Normally when you pass an array to a function, you should also pass its size in another argument, so that the function knows how many elements are in the array.

Const array parameter

void p(const int list[], int arraySize);
p(list, size);

Prevent Changes of Array Arguments in Functions

You can define const array parameter in a function to prevent it from being changed in a function.
Passing an array merely passes the starting memory address of the array. The array elements are not copied. This makes sense for conserving memory space. However, using array arguments could lead to errors if your function accidentally changed the array.
To prevent this, you can put the const keyword before the array parameter to tell the compiler that the array cannot be changed. The compiler will report errors if the code in the function attempts to modify the array

void function(const int n[], int size)
{
}

Error !

int[] reverse (const int list[], int size) //error

C-String Functions

Function	Description
int strlen(char *s1)	Returns the length of the string, i.e., the number of the characters before the null terminator.
char strcpy(char s1, const char *s2)	Copies string s2 to string s1.
char strncpy(char s1, const char *s2, size_t n)	Copies the first n characters from string s2 to string s1.
char strcat(char s1, const char *s2)	Appends string s2 to s1.
char strncat(char s1, const char *s2, size_t n)	Appends the first n characters from string s2 to s1.
int strcmp(char s1, const char *s2)	Returns a value greater than 0, 0, or less than 0 if s1 is greater than, equal to, or less than s2 based on the numeric code of the characters.
int strncmp(char s1, const char *s2, size_t n)	Same as strcmp, but compares up to n number of characters in s1 with those in s2.
int atoi(char *s1)	Returns an int value for the string.
double atof(char *s1)	Returns a double value for the string.
long atol(char *s1)	Returns a long value for the string.
void itoa(int value, char *s1, int radix)	Obtains an integer value to a string based on specified radix.
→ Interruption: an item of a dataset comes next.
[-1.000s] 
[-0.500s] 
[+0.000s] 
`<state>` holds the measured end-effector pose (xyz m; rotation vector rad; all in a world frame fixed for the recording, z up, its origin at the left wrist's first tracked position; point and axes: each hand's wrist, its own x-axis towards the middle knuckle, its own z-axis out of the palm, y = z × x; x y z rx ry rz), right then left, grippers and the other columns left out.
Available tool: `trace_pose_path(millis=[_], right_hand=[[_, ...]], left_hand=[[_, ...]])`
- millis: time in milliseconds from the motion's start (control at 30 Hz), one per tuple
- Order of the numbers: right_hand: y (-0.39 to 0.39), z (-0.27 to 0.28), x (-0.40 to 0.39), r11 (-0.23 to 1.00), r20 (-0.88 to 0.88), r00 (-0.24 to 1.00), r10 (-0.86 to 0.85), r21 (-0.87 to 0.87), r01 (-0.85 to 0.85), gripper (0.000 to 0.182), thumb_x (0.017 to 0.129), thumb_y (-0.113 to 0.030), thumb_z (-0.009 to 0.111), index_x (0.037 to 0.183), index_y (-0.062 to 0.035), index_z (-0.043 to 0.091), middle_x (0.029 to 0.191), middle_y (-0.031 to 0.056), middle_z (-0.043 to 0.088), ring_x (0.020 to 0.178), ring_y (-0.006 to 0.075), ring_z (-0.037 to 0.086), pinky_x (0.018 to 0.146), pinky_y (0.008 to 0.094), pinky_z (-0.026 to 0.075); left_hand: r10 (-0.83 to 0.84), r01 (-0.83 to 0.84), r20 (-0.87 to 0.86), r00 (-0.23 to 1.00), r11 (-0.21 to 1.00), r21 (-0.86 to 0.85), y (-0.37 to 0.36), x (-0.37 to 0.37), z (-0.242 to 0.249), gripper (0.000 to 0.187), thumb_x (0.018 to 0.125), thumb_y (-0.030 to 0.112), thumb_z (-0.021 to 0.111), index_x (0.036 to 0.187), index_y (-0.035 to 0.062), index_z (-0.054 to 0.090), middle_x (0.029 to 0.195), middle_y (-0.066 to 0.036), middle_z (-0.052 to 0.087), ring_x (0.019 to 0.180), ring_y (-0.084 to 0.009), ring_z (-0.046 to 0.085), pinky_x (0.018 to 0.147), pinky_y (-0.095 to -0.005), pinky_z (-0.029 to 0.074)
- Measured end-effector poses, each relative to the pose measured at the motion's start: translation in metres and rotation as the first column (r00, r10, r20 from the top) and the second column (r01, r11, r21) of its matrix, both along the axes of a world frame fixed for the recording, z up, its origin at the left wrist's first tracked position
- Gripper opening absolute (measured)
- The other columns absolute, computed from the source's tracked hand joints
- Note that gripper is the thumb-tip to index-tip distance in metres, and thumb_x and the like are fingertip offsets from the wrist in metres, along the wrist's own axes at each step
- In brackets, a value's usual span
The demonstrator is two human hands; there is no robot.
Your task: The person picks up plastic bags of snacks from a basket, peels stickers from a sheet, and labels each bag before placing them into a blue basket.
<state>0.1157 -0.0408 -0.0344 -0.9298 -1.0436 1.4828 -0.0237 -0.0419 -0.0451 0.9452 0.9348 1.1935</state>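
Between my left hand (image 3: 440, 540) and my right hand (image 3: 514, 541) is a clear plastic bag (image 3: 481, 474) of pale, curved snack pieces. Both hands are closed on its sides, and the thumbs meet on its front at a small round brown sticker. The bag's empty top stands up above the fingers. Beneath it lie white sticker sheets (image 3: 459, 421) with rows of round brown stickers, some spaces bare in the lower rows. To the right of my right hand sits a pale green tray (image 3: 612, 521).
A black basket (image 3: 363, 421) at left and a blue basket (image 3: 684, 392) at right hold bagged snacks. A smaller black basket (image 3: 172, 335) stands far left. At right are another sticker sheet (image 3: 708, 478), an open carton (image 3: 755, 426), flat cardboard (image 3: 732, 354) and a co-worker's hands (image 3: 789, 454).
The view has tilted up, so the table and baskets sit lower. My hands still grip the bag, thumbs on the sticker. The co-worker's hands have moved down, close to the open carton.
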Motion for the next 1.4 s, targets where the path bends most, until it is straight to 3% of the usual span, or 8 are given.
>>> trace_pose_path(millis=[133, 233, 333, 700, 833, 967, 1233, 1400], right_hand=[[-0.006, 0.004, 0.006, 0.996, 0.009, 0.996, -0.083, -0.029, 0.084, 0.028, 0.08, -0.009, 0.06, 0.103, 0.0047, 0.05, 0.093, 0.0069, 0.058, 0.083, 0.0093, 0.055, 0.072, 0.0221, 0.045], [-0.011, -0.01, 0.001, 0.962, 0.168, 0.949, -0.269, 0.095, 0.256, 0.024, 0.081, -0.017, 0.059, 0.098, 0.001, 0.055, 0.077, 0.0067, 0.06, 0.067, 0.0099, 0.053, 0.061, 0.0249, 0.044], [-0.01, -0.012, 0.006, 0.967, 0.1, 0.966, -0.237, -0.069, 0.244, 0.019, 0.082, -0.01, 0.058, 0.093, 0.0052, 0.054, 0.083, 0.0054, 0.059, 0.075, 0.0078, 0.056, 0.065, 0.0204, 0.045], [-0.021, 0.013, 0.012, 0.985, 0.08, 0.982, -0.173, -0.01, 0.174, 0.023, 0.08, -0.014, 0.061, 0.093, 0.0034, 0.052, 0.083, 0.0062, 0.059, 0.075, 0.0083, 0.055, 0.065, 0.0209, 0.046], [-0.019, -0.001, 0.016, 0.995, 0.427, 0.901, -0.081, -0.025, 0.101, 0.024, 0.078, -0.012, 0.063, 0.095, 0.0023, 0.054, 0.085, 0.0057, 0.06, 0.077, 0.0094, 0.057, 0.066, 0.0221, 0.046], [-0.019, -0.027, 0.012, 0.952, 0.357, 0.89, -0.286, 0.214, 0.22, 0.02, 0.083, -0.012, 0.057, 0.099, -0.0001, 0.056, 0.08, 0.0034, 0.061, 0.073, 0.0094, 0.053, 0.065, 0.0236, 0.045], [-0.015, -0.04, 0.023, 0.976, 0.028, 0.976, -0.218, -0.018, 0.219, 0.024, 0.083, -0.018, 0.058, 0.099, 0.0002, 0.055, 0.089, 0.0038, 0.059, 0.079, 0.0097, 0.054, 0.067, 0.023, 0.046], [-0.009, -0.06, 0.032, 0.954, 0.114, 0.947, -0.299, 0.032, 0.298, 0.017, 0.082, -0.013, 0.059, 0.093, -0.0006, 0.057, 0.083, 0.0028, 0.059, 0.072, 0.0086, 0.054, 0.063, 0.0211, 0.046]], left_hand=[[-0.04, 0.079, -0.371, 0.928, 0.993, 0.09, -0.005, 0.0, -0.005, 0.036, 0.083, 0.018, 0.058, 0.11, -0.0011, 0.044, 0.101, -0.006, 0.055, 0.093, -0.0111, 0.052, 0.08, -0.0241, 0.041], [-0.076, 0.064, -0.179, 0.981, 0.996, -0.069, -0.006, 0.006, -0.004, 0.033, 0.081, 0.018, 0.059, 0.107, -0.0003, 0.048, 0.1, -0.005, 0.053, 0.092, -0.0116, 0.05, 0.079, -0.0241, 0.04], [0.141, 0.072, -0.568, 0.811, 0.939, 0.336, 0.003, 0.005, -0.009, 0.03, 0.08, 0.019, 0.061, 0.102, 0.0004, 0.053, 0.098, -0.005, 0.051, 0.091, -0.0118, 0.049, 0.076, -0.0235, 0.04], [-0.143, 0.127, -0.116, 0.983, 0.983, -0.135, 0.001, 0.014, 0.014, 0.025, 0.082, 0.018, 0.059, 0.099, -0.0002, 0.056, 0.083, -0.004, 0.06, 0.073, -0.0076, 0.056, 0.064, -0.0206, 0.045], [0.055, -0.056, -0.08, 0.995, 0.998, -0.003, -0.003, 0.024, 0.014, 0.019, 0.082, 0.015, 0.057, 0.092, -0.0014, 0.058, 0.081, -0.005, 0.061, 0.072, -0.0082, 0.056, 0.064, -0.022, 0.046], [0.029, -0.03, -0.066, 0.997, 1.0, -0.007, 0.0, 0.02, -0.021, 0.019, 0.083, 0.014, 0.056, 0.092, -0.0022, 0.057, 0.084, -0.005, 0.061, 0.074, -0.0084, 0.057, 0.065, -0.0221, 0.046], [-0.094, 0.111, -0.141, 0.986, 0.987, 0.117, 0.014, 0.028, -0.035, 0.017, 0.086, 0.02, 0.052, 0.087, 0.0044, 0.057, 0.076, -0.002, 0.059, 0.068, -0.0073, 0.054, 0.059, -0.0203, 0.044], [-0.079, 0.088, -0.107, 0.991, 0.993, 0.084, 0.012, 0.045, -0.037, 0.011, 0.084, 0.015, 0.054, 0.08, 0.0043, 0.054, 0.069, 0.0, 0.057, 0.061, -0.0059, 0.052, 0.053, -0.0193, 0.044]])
All these functions are defined in the cstring header file except that conversion functions atoi, atof, atol, and itoa are defined in the cstdlib function.

Multidimensional Arrays

Declaring and Assigning Two-Dimensional Arrays

int matrix[4][3] = {
	{1, 2, 3},{4, 5, 6},{7, 8, 9},{10, 11, 12}
};
//Equivalent
int matrix[][3] = {
	{1, 2, 3}, {4, 5, 6}, {7, 8, 9}, {10, 11, 12}
};

int matrix[4][3] = {
	{1, 2, 3}, {4, 5, 6}, {7, 8, 9}
};
//Equivalent
int matrix[4][3] = {
	{1, 2, 3}, {4, 5, 6}, {7, 8, 9}, {0, 0, 0}
};

Passing Two-dimensional Arrays to Functions
When passing a two-dimensional array to a function,
C++ requires that the column size be specified in
the function parameter type declaration.

int sum(const int a[][4], int rowSize) {
}
int main() {
	int m[rowSize][4];
	cout << "Sum is " << sum(m, rowSize) << endl;
	return 0;
}

Slide 09 __Class

Defining Classes For Objects

Class : data fields + functions
(normal functions + constructors)

//Example;
class Circle{
	public:// The radius of this circle
		double radius;// Construct a circle object
	Circle() {
		radius = 1;
	}// Construct a circle object
	Circle(double newRadius) {
		radius = newRadius;
	}// Return the area of this circle
	double getArea() {
		return radius * radius * 3.14159;
	}
};

Constructors
Constructors are a special kind of function, with three peculiarities:

Constructors must have the same name as the class itself.
Constructors do NOT have a return type—not even void.
Constructors are invoked when an object is created.
As a class member, a data field cannot be initialized when it is declared.

public:
	double radius = 5.0;//Error!

Note: Like regular functions, constructors can be overloaded, making it easy to construct objects with different sets of data values.
A class may be defined without constructors. In this case, a no-arg constructor with an empty body is implicitly defined in the class. Called a default constructor, it is provided automatically only if no constructors are explicitly defined in the classes.

Anonymous Objects

Occasionally you may create an object and use it only once. In this case, you dont have to name it. Such objects are called Anonymous Objects.

ClassName()
	circle1 = Circle();//using the no-arg constructor
ClassName(arguments)
	circle1 = Circle(5);//using the constructor with arguments

//Example
cout << "Area is " << Circle().getArea() << endl;
cout << "Area is " << Circle(5).getArea() << endl;

Separating Class Definition from Class Implementation

C++ allows you to separate class definition from implementation. The class definition and implementation may be in two separate files.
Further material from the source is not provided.